This code turned out to have a huge performance problem. I replaced the code above with the code below. On a 2.2 MB test file with 56,000 lines of text, the execution time of the loop fell from a good-sized coffee break (over 16 minutes) to 0.071 seconds. I had expected things to improve, but speeding things up by four orders of magnitude is definitely above average.

const int nBytesPerChar = 
   m_isUnicode ? sizeof( WCHAR ) : sizeof( char );
if ( m_hasUnixLineFeeds ) {
   LPCTSTR pszSrc = pszNewContents;
   LPTSTR  pszDst = pszNewContents;
   for ( ;; ) {
      const LPCTSTR pszCR = _tcschr( pszSrc, _T( '\r' ) );
      if ( 0 == pszCR ) {
         const int nLength = _tcslen( pszSrc ) + 1;
         memmove( pszDst, pszSrc, nLength * nBytesPerChar );
         break;                     //*** LOOP EXIT POINT
      }

      const int nLineLength = pszCR - pszDst + 1;
      memmove( pszDst, pszSrc, nLineLength * nBytesPerChar );
      pszDst += nLineLength;
      pszSrc += nLineLength;
      if ( _T( '\n') == pszSrc[ 0 ] ) {
         pszDst[ -1 ] = _T( '\n' );
         ++pszSrc;
      }
   }
}
As you can see, the code is considerably more complex. I wrote the first version practically without thinking; the second version required considerably more care. Write trivial code whenever you can get away with it. It is faster to write, it is quicker to test, it is easier to understand, and it is smaller.

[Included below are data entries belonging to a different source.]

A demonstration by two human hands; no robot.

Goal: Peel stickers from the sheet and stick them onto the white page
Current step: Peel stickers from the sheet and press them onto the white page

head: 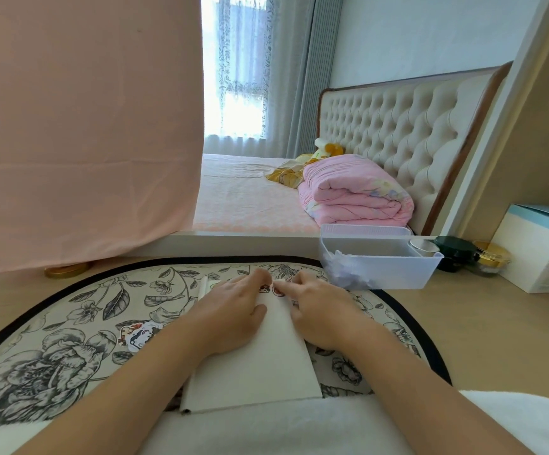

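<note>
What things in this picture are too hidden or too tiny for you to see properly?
Head view, all of it:
- Far end of the white page: covered by the left hand and right hand.
- Small stickers between the fingertips: mostly covered and too small to identify.
- Cartoon sticker sheet: partly behind the left forearm.
- Clear plastic bin: crumpled contents blurred.

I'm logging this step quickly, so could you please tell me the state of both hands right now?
Left hand: open, lying flat on the white page.
Right hand: fingertips pressing a small sticker at the page's far end; grip cannot be told.
</note>
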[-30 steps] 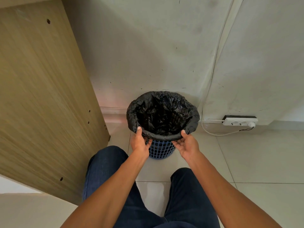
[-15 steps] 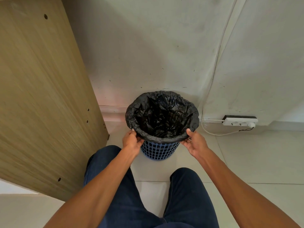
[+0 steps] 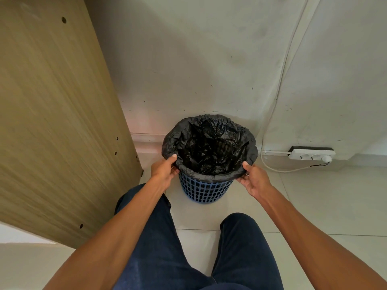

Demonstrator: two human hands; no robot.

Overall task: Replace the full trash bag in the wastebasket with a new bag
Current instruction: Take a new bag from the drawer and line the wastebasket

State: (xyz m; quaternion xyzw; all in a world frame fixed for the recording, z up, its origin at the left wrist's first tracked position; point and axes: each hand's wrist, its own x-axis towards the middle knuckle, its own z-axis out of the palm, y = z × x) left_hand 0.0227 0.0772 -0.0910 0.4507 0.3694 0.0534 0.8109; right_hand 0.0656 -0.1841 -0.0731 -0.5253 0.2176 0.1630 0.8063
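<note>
A small blue lattice wastebasket [image 3: 204,190] stands on the tiled floor against the wall. A black trash bag [image 3: 209,147] lines it, its edge folded over the rim all around. My left hand [image 3: 164,171] pinches the folded bag edge at the rim's left side, thumb on top. My right hand [image 3: 252,177] pinches the bag edge at the rim's right side, thumb on top as well. The bag's inside looks dark and crumpled; nothing else shows in it.
A wooden furniture panel [image 3: 56,122] rises close on the left. A white power strip [image 3: 312,155] lies on the floor by the wall at the right, its cable [image 3: 278,114] running up the wall. My knees in dark trousers [image 3: 159,237] are in front of the basket.
Both hands slid apart along the rim, from the near front edge to its left and right sides, still holding the bag's folded edge.
</note>
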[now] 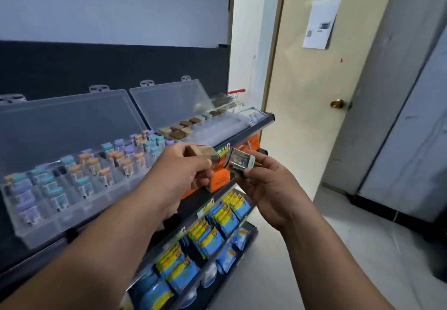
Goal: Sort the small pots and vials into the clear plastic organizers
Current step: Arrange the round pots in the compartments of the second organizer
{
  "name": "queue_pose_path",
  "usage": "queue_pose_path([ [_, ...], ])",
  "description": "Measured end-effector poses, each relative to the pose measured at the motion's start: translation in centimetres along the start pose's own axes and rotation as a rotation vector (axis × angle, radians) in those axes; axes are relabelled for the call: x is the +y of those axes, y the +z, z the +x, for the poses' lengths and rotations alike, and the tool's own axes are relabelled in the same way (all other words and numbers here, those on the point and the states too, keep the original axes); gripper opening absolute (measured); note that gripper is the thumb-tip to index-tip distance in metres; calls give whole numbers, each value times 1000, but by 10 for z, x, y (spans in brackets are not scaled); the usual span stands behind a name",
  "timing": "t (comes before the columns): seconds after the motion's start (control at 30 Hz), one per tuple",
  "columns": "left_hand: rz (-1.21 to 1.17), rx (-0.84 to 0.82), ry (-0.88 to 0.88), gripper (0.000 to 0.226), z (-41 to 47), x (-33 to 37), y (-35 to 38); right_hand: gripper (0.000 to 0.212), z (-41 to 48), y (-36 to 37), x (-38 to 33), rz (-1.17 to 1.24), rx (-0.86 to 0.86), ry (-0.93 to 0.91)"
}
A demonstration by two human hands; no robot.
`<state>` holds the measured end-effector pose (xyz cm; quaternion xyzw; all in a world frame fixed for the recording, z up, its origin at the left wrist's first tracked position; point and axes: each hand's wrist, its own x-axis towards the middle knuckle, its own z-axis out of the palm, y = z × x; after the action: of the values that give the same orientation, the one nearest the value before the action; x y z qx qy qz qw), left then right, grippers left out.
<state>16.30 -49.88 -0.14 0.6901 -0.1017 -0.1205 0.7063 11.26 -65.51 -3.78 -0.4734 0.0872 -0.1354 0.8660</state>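
Note:
My left hand (pixel 180 173) grips a small clear pot with a brown cap (pixel 202 154), held sideways in front of the top shelf. Just to its right, my right hand (pixel 271 185) pinches a second clear pot with a pale cap (pixel 239 163), tilted, its base close to the first pot. Behind them, two clear plastic organizers stand open on the top shelf. The left organizer (pixel 72 209) holds several vials with teal, purple and orange caps. The right organizer (pixel 217 131) holds several brown- and beige-capped pots along its back row.
Orange boxes (pixel 219 180) sit on the shelf below my hands. Lower shelves carry blue and yellow packets (pixel 217 232). A closed door with a brass knob (pixel 337 103) is on the right, beside a grey cabinet (pixel 399 116). A small red-handled cart (pixel 235 94) stands behind the shelf end.

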Motion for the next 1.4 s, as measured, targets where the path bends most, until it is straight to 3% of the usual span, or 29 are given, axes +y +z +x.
queue_pose_path([
  [0.2,127,65,101,22,83,-7,21,40,78,-21,-15,-159,29,-51],
  [0.3,189,152,131,40,128,-1,23,39,125,-19,-24,-305,17,-67],
  [0.53,448,323,187,42,215,13,22,40,220,-28,-39,-621,-25,-177],
  [0.67,617,322,175,48,243,11,20,35,259,-27,-43,-818,-86,-221],
  [1.07,872,455,-23,22,306,-6,30,43,396,-8,-27,-1266,-504,-416],
  [1.3,998,479,-85,20,318,-21,42,28,427,-4,-9,-1424,-810,-489],
  [1.4,1039,501,-122,21,323,-24,44,32,432,-4,-3,-1457,-910,-561],
])
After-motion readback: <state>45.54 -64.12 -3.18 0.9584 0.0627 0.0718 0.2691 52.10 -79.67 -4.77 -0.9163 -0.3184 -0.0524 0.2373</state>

“Keep things as simple as possible, but not simpler than that.”

There was a similar problem in the inbound converter – my first implementation used the String::insert operator to insert carriage returns, as this made for simple and obvious code. Unfortunately, the performance penalty I had to pay for this convenience was too high.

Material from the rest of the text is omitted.